Uno studio dettagliato della composizione cellulare del sangue del cordone ombelicale ha rivelato le caratteristiche sia dello spettro fenotipico delle cellule effettrici del sistema immunitario sia della loro attività funzionale, il che ha permesso di considerare il sangue del cordone ombelicale una fonte di cellule staminali ematopoietiche (HSC) con un rischio relativamente basso di sviluppare una reazione "graft versus host". Tra i segni di immaturità funzionale delle cellule immunocompetenti del sangue del cordone ombelicale, è necessario notare lo squilibrio nella produzione di citochine e una ridotta sensibilità alla regolazione citochinica della risposta immunitaria. La conseguente inibizione dell'attività dei linfociti citotossici è considerata un fattore che contribuisce alla formazione di tolleranza immunologica al tessuto emopoietico trapiantato. Nella popolazione linfocitaria del sangue del cordone ombelicale, a differenza del sangue periferico e del midollo osseo di donatori adulti, predominano linfociti inattivi e immaturi e cellule soppressorie. Ciò indica una ridotta predisposizione dei linfociti T del sangue del cordone ombelicale a una risposta immunitaria. Una caratteristica importante della popolazione monocitaria delle cellule del sangue del cordone ombelicale è il basso contenuto di cellule presentanti l'antigene funzionalmente complete e attive.
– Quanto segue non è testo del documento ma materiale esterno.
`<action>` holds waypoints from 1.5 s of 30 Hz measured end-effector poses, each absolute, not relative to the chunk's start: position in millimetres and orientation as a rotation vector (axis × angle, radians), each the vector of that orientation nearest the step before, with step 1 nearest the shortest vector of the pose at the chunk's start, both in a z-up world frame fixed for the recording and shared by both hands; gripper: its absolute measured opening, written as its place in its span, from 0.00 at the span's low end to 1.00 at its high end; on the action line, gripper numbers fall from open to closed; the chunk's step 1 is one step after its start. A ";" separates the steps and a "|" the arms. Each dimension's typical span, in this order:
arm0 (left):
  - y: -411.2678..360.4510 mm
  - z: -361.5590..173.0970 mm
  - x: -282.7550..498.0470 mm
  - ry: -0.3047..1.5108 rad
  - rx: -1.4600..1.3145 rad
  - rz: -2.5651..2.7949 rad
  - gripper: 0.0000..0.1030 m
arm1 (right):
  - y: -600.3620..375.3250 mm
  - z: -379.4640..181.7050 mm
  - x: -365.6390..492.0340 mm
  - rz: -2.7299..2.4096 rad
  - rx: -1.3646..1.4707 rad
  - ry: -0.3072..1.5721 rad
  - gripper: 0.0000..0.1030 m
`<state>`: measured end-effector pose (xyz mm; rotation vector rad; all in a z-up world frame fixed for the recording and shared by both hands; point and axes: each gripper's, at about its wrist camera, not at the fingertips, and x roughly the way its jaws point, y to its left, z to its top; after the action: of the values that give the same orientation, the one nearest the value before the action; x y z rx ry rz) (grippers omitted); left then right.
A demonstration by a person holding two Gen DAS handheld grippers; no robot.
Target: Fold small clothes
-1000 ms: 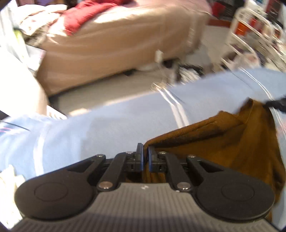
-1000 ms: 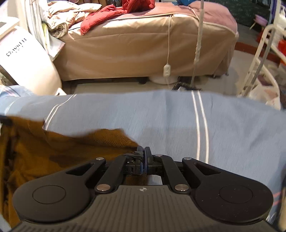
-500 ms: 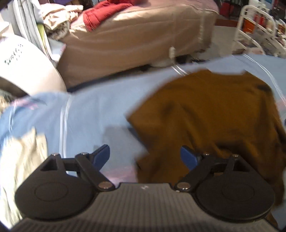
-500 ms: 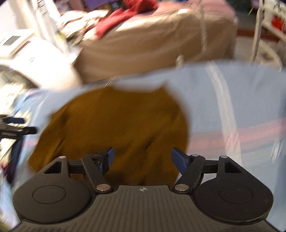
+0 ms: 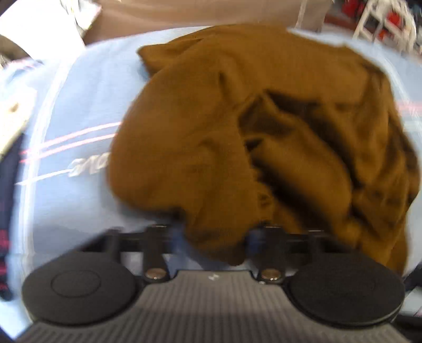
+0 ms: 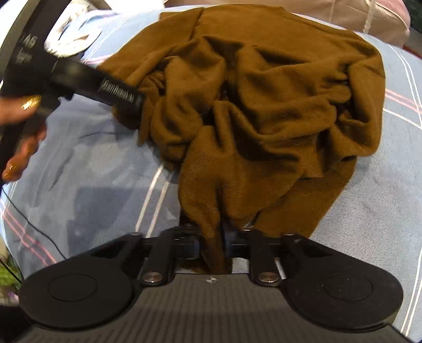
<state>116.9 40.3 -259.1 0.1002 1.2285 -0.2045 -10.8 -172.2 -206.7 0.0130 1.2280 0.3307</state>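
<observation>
A rumpled brown garment [image 5: 237, 126] lies in a heap on the light blue striped sheet [image 5: 79, 110]. In the left wrist view my left gripper [image 5: 211, 234] is closing around the garment's near hem. The cloth sits between its fingers, and a sliver of sheet still shows beside the left pad. From the right wrist view, my right gripper [image 6: 212, 242] is also closing, and a hanging fold of the brown garment [image 6: 263, 105] is pinched between its pads. The left gripper [image 6: 137, 105] also reaches into the heap's left edge there, held by a hand [image 6: 21, 118].
A beige bed [image 5: 184, 10] stands behind the sheet. At the far right is a white rack [image 5: 382, 18]. Dark clothing [image 5: 8, 184] lies at the left edge. A thin black cable [image 6: 39, 229] runs over the striped sheet [image 6: 92, 171] near the hand.
Both grippers were shut on the lifted garment, then opened wide and dropped it. They have since moved in low over its near edge, and their jaws have narrowed around cloth.
</observation>
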 end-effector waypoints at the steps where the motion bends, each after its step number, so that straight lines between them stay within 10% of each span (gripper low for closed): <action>1: 43.5 -256.0 123.1 1.229 0.071 -0.198 0.21 | -179.5 -204.1 -9.3 0.316 0.045 1.231 0.16; 12: 202.7 -185.7 129.5 1.155 0.012 -0.001 0.17 | -318.7 -130.8 -41.8 0.132 0.157 1.184 0.07; 16: 230.1 -200.0 107.8 1.236 0.051 0.064 0.21 | -310.7 -136.9 -43.3 0.182 0.286 1.190 0.27; 22: 177.0 -226.5 64.4 1.281 0.137 0.061 0.83 | -275.4 -157.9 -38.4 0.189 0.271 1.240 0.31; 29: 81.5 -240.4 64.2 1.192 0.300 -0.122 0.87 | -280.5 -157.0 -53.8 0.079 0.274 1.228 0.96; 34: 50.9 -265.2 74.5 1.167 0.226 -0.218 0.70 | -295.4 -168.1 -51.0 0.051 0.376 1.237 0.94; 36: 40.4 -261.6 70.6 1.173 0.229 -0.246 0.46 | -295.0 -177.4 -45.8 0.047 0.408 1.273 0.57; 37: 37.1 -257.7 67.9 1.187 0.222 -0.261 0.24 | -293.5 -179.7 -44.5 0.065 0.430 1.276 0.23; 38: 35.8 -253.7 65.3 1.212 0.201 -0.275 0.10 | -291.4 -179.1 -45.4 0.079 0.446 1.268 0.23; 45: 99.8 -200.9 42.1 1.273 -0.035 -0.321 0.09 | -288.1 -147.3 -54.5 0.203 0.570 1.236 0.16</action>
<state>42.1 99.8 -200.9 -0.0354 1.2727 -0.3207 -54.5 -288.1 -147.3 0.5698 1.2356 0.2031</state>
Da un lato, la bassa maturità delle cellule effettrici del sistema immunitario nel sangue del cordone ombelicale amplia le indicazioni per il suo utilizzo in clinica, poiché queste caratteristiche determinano una riduzione dell'intensità del conflitto immunitario tra le cellule del donatore e quelle del ricevente. D'altro canto, è nota l'esistenza di una correlazione tra il grado di sviluppo della reazione "graft versus host" e l'effetto antitumorale del trapianto, ovvero lo sviluppo dell'effetto "graft versus leucemia". A questo proposito, è stato condotto uno studio sulla citotossicità antitumorale delle cellule del sangue del cordone ombelicale. I risultati ottenuti indicano che, nonostante la risposta effettivamente indebolita delle cellule del sangue del cordone ombelicale immunocompetenti alla stimolazione antigenica, i linfociti principalmente attivati sono cellule natural killer e cellule killer-like che partecipano attivamente ai meccanismi di attuazione della citotossicità antitumorale. Inoltre, nel sangue del cordone ombelicale sono state riscontrate sottopopolazioni di linfociti con fenotipi CD16+CD56+ e CD16"TCRa/p+. Si presume che queste cellule, nella loro forma attivata, implementino la reazione "graft versus leukemia".
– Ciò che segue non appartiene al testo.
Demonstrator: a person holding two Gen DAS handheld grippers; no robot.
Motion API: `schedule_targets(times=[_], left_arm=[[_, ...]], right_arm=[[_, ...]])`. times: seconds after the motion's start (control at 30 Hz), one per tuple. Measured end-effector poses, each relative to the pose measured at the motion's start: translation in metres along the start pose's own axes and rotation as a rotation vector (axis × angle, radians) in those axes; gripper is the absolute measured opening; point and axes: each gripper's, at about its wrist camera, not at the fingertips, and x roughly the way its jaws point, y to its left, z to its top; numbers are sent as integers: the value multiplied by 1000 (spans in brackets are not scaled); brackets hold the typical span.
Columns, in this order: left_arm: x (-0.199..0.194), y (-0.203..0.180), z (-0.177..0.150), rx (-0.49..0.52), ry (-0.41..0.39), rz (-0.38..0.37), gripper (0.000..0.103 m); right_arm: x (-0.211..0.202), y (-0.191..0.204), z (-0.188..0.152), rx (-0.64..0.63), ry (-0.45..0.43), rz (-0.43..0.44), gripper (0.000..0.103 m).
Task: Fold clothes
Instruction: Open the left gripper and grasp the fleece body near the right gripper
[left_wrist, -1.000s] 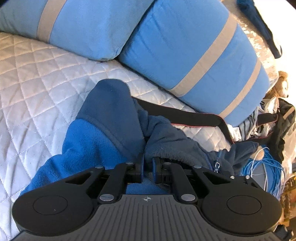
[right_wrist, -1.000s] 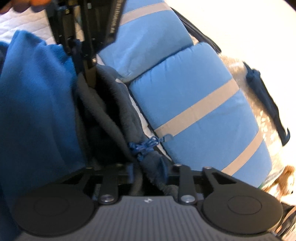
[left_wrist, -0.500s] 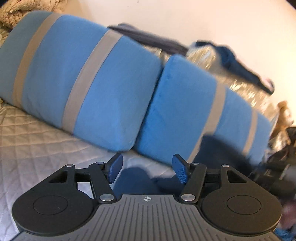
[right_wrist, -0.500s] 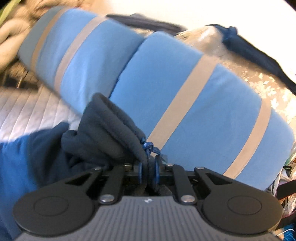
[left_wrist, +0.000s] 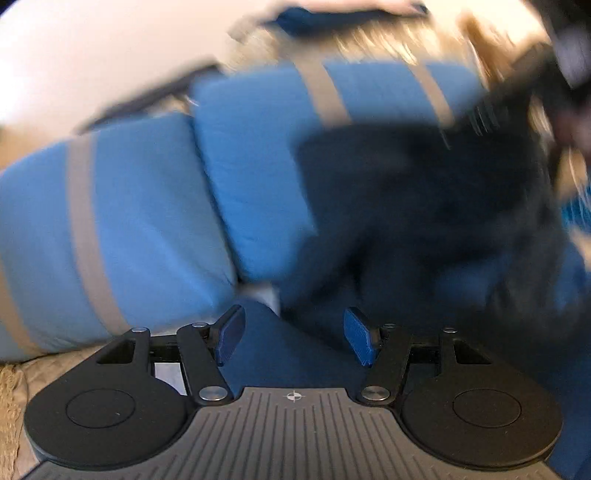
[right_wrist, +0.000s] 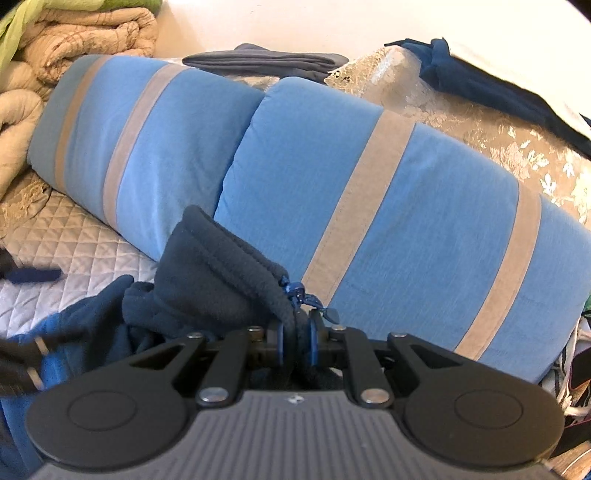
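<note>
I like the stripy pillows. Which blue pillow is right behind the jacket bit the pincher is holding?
The nearer, right-hand pillow: the fleece jacket in the right gripper overlaps it. The other pillow lies farther left.

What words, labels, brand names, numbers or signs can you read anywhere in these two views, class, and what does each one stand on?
There are none to read.
The right gripper, shut on the dark fleece jacket, bears only a small round crosshair mark, no letters.
The left gripper, open, has the same mark.
The striped blue pillows and the quilted cover show no print.
The left wrist view is blurred.

Right claw (right_wrist: 295, 341) pinching fleece jacket (right_wrist: 218, 273), striped pillows (right_wrist: 369, 206) behind
</note>
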Motion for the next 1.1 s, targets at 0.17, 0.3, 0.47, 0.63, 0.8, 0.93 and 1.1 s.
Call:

Presso l'Istituto di Oncologia dell'Accademia di Scienze Mediche dell'Ucraina, cellule emopoietiche crioconservate del sangue del cordone ombelicale sono state somministrate a pazienti oncologici con ipoplasia emopoietica persistente dovuta a chemioterapia e radioterapia. In tali pazienti, il trapianto di cellule staminali emopoietiche del sangue del cordone ombelicale ha ripristinato in modo piuttosto efficace l'emopoiesi depressa, come dimostrato da un aumento persistente del contenuto di elementi figurati maturi nel sangue periferico, nonché da un aumento degli indicatori che caratterizzano lo stato dell'immunità cellulare e umorale. La stabilità dell'effetto di ripopolamento dopo il trapianto di cellule emopoietiche del sangue del cordone ombelicale consente di proseguire la radioterapia e la chemioterapia senza interrompere il ciclo di trattamento. Esistono informazioni su una maggiore efficacia dell'allotrapianto di cellule staminali del sangue del cordone ombelicale nei pazienti oncoematologici: il rischio annuo di recidiva di una malattia tumorale con il loro utilizzo è stato del 25% contro il 40% nei pazienti con trapianto di midollo osseo allogenico.
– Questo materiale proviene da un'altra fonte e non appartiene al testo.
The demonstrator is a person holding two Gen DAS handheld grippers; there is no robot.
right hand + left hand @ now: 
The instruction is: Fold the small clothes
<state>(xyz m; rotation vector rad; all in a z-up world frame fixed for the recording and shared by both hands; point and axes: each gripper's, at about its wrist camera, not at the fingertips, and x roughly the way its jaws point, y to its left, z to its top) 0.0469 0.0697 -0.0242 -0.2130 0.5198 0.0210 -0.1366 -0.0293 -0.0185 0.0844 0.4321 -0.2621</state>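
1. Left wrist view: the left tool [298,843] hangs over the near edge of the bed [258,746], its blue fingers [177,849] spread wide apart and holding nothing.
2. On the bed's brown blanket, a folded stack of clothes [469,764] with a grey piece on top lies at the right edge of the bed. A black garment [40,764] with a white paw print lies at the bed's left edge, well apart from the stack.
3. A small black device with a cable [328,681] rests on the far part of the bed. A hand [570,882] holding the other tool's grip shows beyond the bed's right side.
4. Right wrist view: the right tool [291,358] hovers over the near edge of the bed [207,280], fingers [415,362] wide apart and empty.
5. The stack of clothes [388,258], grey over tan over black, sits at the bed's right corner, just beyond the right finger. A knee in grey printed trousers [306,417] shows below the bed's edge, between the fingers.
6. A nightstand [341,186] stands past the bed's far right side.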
Il meccanismo d'azione delle cellule staminali del sangue cordonale crioconservate deve essere considerato il risultato della stimolazione umorale dell'ematopoiesi del ricevente, causata dalla capacità unica delle cellule neonatali di autoprodurre fattori di crescita ematopoietici, nonché una conseguenza dell'attecchimento temporaneo delle cellule del donatore (come dimostrato da un aumento affidabile del contenuto di emoglobina fetale nel sangue periferico dei riceventi tra il 7° e il 15° giorno dopo la trasfusione rispetto ai dati iniziali). L'assenza di reazioni post-trasfusionali nei riceventi di sangue cordonale è il risultato della relativa tolleranza delle sue cellule immunocompetenti, nonché un criterio di affidabilità per l'adeguatezza biologica del materiale crioconservato.

Le cellule progenitrici killer dei linfociti T del sangue del cordone ombelicale sono in grado di attivarsi sotto l'influenza della stimolazione citochinica esogena, che viene utilizzata per sviluppare nuovi metodi ex vivo e in vivo per indurre la citotossicità antitumorale degli elementi linfoidi del trapianto per la successiva immunoterapia. Inoltre, l'"immaturità" del genoma delle cellule immunocompetenti del sangue del cordone ombelicale consente di utilizzarle per potenziare l'attività antitumorale mediante metodi di modellazione molecolare.

Oggi, il sangue del cordone ombelicale ha trovato ampia applicazione principalmente in ematologia pediatrica. Nei bambini affetti da leucemia acuta, l'allotrapianto di cellule staminali emopoietiche da sangue del cordone ombelicale, rispetto all'allotrapianto di midollo osseo, riduce significativamente l'incidenza della malattia del trapianto contro l'ospite (GVHD). Tuttavia, ciò è accompagnato da un periodo più lungo di neutrocitopenia e trombocitopenia e, purtroppo, da un tasso di mortalità post-trapianto a 100 giorni più elevato. Un periodo più lungo di recupero dei livelli di granulociti e piastrine nel sangue periferico potrebbe essere dovuto a un'insufficiente differenziazione delle singole sottopopolazioni di cellule del cordone ombelicale CD34-positive, come dimostrato dal basso livello di assorbimento della rodamina radioattiva e dalla bassa espressione degli antigeni CD38 sulla loro superficie.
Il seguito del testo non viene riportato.